### Exercise brief
Copy out all lines from the entries below in which "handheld" occurs.

### Material provided
◇ ◇ ◇ ◇
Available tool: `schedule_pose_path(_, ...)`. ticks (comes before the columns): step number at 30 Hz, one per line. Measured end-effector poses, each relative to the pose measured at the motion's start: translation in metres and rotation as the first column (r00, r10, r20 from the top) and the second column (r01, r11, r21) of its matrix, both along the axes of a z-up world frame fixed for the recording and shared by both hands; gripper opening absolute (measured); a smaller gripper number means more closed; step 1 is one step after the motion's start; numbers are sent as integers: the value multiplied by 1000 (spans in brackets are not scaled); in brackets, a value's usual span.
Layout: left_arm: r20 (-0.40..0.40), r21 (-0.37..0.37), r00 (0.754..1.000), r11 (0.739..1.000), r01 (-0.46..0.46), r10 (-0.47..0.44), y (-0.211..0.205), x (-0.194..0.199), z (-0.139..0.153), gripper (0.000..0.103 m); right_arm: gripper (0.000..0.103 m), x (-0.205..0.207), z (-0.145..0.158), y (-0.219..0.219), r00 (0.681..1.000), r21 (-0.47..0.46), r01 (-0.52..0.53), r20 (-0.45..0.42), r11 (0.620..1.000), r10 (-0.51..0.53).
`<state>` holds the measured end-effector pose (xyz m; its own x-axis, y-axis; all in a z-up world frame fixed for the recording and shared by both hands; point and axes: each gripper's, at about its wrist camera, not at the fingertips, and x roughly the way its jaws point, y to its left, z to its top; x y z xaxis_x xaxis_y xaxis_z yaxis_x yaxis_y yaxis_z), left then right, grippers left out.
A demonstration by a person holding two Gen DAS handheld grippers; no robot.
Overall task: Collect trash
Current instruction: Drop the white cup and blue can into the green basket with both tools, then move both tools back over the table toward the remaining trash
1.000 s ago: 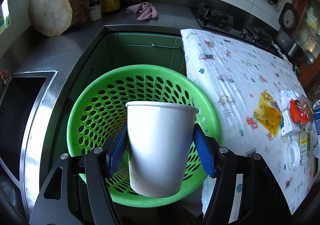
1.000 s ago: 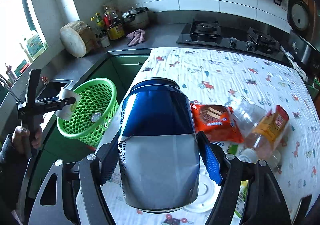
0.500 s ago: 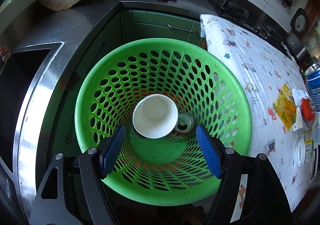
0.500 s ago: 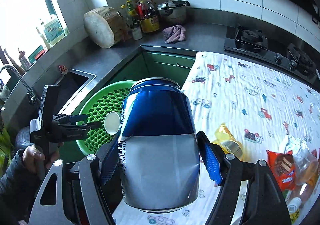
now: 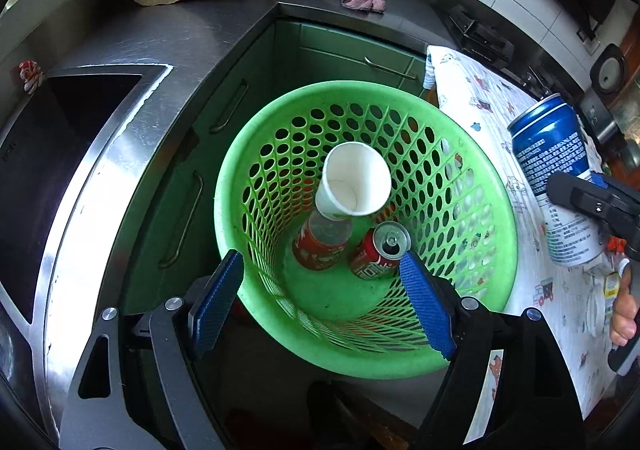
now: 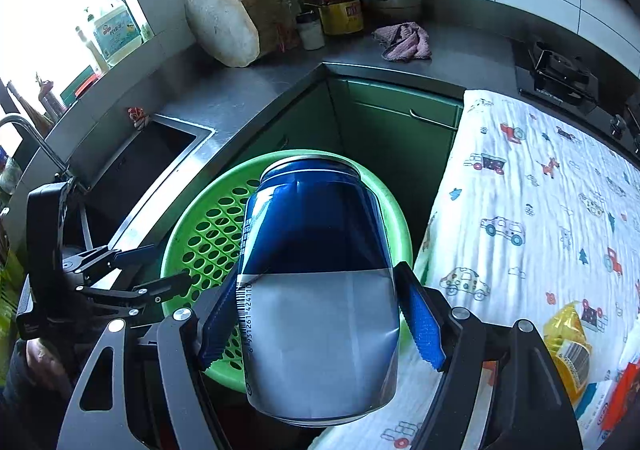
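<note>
One white paper cup (image 5: 356,180) lies in the single green basket (image 5: 472,314), tilted with its mouth turned up toward the camera, resting on top of a red-labelled container (image 5: 320,246). Beside that sits one red can (image 5: 380,250), its opened top facing up. That makes three pieces of trash visible in the basket.

The left hand-held gripper (image 5: 320,300) hangs above the basket's near rim, pointing down into it. Its jaws have just been opening and now stand wide, with nothing between the two blue pads; the cup lies below and beyond them, well apart from both.

One blue and silver can (image 6: 320,290) is clamped upright between the pads of the right hand-held gripper (image 6: 320,314), which presses it on both sides. Seen from the left wrist, this can hangs to the right of the basket, over the edge of the table (image 6: 540,190) with its cloth printed with cars. From the right wrist, the can stands in front of the basket's rim, with the left hand-held gripper off to the left.

On the table, near the right edge, lie one yellow wrapper (image 6: 572,342) and other packets, too cut off to count.
</note>
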<state>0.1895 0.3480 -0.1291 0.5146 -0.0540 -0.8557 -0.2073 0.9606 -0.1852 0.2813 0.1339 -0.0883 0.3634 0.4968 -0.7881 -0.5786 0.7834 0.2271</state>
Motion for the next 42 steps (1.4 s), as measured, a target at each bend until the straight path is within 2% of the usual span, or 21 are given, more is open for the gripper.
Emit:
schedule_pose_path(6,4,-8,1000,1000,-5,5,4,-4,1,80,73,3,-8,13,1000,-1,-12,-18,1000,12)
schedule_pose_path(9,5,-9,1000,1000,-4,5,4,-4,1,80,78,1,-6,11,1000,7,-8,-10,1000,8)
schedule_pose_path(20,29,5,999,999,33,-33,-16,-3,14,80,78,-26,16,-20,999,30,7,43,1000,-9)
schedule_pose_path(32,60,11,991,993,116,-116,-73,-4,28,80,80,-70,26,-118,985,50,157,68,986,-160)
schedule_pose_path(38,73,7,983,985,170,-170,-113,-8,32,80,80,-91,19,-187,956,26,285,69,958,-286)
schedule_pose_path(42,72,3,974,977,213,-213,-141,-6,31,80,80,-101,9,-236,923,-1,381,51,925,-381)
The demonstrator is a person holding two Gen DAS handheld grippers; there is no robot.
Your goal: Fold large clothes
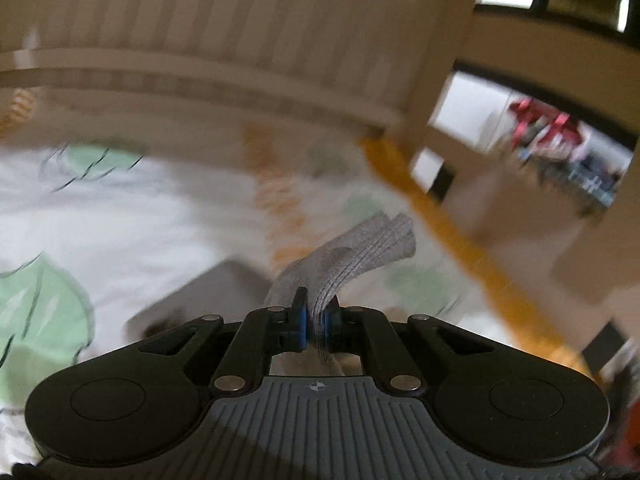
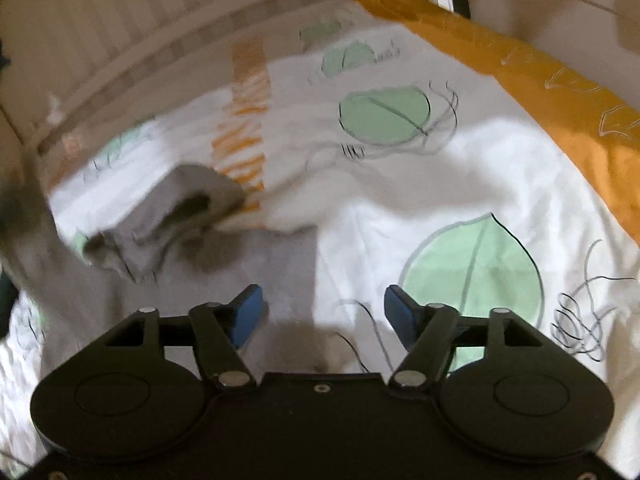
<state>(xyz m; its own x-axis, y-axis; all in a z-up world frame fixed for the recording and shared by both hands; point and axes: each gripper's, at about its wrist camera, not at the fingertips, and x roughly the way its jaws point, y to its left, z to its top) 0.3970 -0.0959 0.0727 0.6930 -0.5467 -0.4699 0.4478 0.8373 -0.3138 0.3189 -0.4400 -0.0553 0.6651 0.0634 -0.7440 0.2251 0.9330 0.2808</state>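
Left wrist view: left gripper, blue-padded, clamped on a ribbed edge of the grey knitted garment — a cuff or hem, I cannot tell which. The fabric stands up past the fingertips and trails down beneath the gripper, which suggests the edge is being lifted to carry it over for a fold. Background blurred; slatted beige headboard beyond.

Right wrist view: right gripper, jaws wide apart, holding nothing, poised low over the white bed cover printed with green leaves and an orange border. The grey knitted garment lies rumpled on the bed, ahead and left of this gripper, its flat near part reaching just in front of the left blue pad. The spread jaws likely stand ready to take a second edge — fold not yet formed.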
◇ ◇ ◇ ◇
### Exercise result
A demonstration by a person holding two Gen DAS handheld grippers; no robot.
The demonstrator is a person holding two Gen DAS handheld grippers; there is no robot.

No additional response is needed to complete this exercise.